## Instructions for the task
Copy the lines exactly. Begin at the first line of the data and stop after the line with "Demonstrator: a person".

[Data extracted from a collection]
================
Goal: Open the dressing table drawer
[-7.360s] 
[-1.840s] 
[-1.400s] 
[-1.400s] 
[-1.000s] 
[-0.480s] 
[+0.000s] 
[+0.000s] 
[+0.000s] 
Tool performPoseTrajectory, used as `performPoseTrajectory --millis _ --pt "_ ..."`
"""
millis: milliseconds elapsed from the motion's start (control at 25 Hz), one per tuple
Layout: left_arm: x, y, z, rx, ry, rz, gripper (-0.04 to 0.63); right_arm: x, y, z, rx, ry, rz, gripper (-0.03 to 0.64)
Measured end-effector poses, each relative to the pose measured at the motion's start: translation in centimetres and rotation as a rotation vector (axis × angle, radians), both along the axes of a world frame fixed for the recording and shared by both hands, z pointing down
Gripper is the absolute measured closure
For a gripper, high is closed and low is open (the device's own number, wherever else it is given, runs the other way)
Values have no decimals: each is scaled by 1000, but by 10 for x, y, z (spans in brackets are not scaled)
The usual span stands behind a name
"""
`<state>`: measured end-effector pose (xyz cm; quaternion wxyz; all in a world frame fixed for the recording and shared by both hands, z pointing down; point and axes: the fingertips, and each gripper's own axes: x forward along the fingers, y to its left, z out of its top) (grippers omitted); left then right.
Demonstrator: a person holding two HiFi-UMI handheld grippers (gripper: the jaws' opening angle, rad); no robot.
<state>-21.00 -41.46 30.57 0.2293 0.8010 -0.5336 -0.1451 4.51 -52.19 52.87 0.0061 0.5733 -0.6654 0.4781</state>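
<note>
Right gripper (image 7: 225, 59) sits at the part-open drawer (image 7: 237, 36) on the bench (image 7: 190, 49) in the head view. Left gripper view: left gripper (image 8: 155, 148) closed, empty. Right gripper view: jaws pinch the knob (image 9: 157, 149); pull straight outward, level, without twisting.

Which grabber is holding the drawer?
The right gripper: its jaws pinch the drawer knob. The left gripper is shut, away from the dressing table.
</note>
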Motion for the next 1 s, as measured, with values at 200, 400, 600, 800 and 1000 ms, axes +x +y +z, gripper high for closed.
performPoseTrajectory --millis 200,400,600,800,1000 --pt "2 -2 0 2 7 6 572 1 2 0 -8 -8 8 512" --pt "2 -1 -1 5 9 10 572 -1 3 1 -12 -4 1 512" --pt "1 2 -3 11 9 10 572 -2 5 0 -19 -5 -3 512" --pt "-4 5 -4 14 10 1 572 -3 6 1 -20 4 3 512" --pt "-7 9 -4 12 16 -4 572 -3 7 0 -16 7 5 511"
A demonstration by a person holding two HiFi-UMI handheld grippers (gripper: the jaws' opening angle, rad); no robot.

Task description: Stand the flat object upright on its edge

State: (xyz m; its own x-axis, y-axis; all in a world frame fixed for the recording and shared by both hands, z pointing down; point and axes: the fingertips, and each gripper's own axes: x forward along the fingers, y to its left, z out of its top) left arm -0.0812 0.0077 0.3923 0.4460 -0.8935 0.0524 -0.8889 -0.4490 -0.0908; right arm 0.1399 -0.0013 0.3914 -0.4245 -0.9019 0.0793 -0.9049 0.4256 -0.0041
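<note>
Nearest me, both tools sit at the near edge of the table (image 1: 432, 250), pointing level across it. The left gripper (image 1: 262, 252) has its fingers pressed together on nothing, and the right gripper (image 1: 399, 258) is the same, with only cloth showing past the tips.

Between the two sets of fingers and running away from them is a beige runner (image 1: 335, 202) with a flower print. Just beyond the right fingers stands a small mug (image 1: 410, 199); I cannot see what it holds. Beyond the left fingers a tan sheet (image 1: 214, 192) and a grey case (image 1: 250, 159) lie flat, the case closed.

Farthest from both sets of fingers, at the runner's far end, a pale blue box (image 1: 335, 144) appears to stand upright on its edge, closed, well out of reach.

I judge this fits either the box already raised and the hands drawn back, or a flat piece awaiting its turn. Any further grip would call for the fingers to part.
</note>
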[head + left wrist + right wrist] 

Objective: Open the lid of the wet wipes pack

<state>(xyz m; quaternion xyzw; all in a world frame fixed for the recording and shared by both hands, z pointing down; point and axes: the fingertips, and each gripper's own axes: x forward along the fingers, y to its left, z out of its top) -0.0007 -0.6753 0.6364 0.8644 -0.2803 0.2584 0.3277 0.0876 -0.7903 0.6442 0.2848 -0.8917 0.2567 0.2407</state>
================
## Response below
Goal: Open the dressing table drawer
[-7.360s] 
[-1.840s] 
[-1.400s] 
[-1.400s] 
[-1.000s] 
[-0.480s] 
[+0.000s] 
[+0.000s] 
[+0.000s] 
Tool performPoseTrajectory, used as `performPoseTrajectory --millis _ --pt "_ ..."`
"""
millis: milliseconds elapsed from the motion's start (control at 25 Hz), one per tuple
Layout: left_arm: x, y, z, rx, ry, rz, gripper (-0.04 to 0.63); right_arm: x, y, z, rx, ry, rz, gripper (-0.03 to 0.64)
Measured end-effector poses, each relative to the pose measured at the motion's start: translation in centimetres and rotation as a rotation vector (axis × angle, radians), both along the axes of a world frame fixed for the recording and shared by both hands, z pointing down
Gripper is the absolute measured closure
For a gripper, high is closed and low is open (the device's own number, wherever else it is given, runs the other way)
Values have no decimals: each is scaled by 1000, but by 10 for x, y, z (spans in brackets are not scaled)
The usual span stands behind a name
"""
`<state>`: measured end-effector pose (xyz cm; quaternion wxyz; all in a world frame fixed for the recording and shared by both hands, z pointing down; point and axes: the fingertips, and each gripper's own axes: x forward along the fingers, y to its left, z out of its top) (grippers omitted); left then right.
Demonstrator: a person holding two HiFi-UMI handheld grippers (gripper: the jaws' opening angle, rad); no robot.

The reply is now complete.